At the heart of the case is the claim that Jump was far more than a passive participant in Terra-related markets. According to the liquidation administrator, the firm allegedly intervened behind the scenes to stabilize TerraUSD at moments when the algorithmic stablecoin was showing signs of failure. These actions, the lawsuit argues, were never disclosed to the public, creating a misleading impression that market demand for the token was genuine and sustainable.
The complaint suggests that these undisclosed interventions helped delay a loss of confidence in Terra’s fragile structure, allowing capital to continue flowing into the ecosystem even as underlying risks intensified. Retail investors, the filing claims, were left unaware that stability was being artificially maintained.
The Office of the Terraform Labs Plan Administrator has filed a $4B lawsuit against Jump Trading over its direct role in the collapse of Terraform Labs, seeking to hold Jump to account for enriching itself through illicit market manipulation, self-dealing, and misuse of assets.…

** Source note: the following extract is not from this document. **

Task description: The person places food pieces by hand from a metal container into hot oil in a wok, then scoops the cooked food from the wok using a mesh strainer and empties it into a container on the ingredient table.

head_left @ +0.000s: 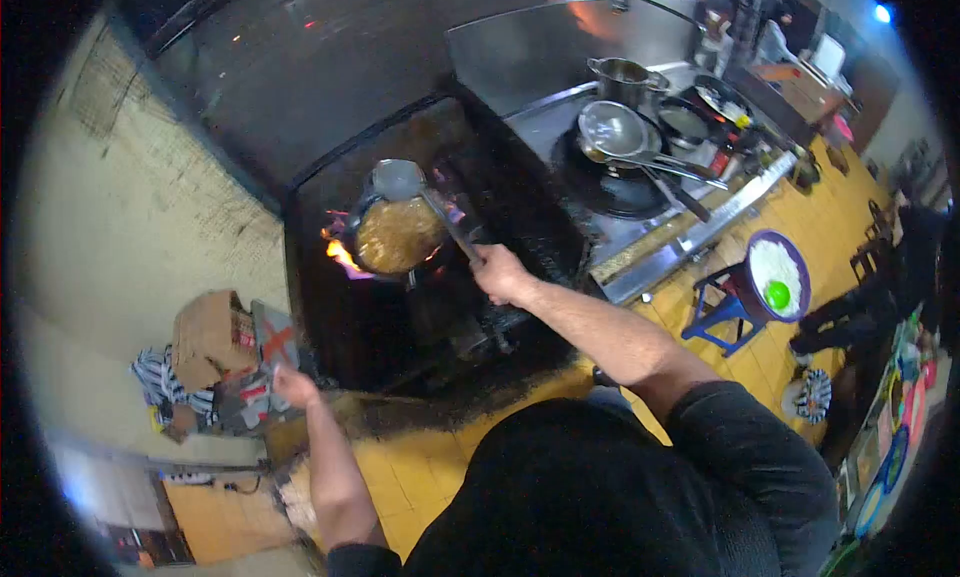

— Terra 🌍 Powered by LUNA 🌕 (@terra_money) December 19, 2025
Another central allegation focuses on private arrangements between Jump Trading and Terraform Labs. The liquidator contends that Jump secured access to large quantities of LUNA tokens at deeply discounted prices through confidential agreements. While LUNA was trading at triple-digit prices on open markets, Jump allegedly acquired tokens for a fraction of that value, positioning itself to benefit disproportionately from price movements influenced by its own trading activity.
These deals, according to the lawsuit, created a self-reinforcing cycle. Artificial price support boosted confidence, rising prices rewarded early token access, and profits accumulated at the institutional level while systemic risk quietly expanded. When the structure finally collapsed, investors bore the brunt of the damage.
The lawsuit estimates that Jump extracted roughly $1 billion in profits from its involvement with Terra-related trades and token agreements. Those gains, the liquidator argues, came directly at the expense of market participants who collectively lost tens of billions of dollars when TerraUSD unraveled and dragged the broader ecosystem down with it.
The legal action also names senior figures at Jump, including co-founder William DiSomma and former crypto division head Kanav Kariya. Both executives had previously declined to answer questions during regulatory inquiries, invoking constitutional protections during investigations linked to Terraform Labs.
Regulators have already examined aspects of Jump’s relationship with Terra. In late 2024, a Jump-affiliated entity agreed to a substantial financial settlement with U.S. authorities over allegations tied to its Terra dealings, though the firm did not admit wrongdoing as part of that resolution.
Jump Trading has firmly rejected the new accusations, characterizing the lawsuit as an attempt to shift responsibility away from Terraform’s leadership. The firm has said it plans to contest the claims aggressively.
As Terraform’s liquidation process moves forward, the case stands out as one of the most consequential efforts yet to assign responsibility beyond the project’s founders. Its outcome could influence how courts assess the role of major trading firms during periods of extreme market stress, particularly in emerging and lightly regulated sectors like crypto.
Years after Terra’s collapse wiped out massive amounts of value, the legal reckoning surrounding the episode is still unfolding – and this latest lawsuit signals that it is far from over.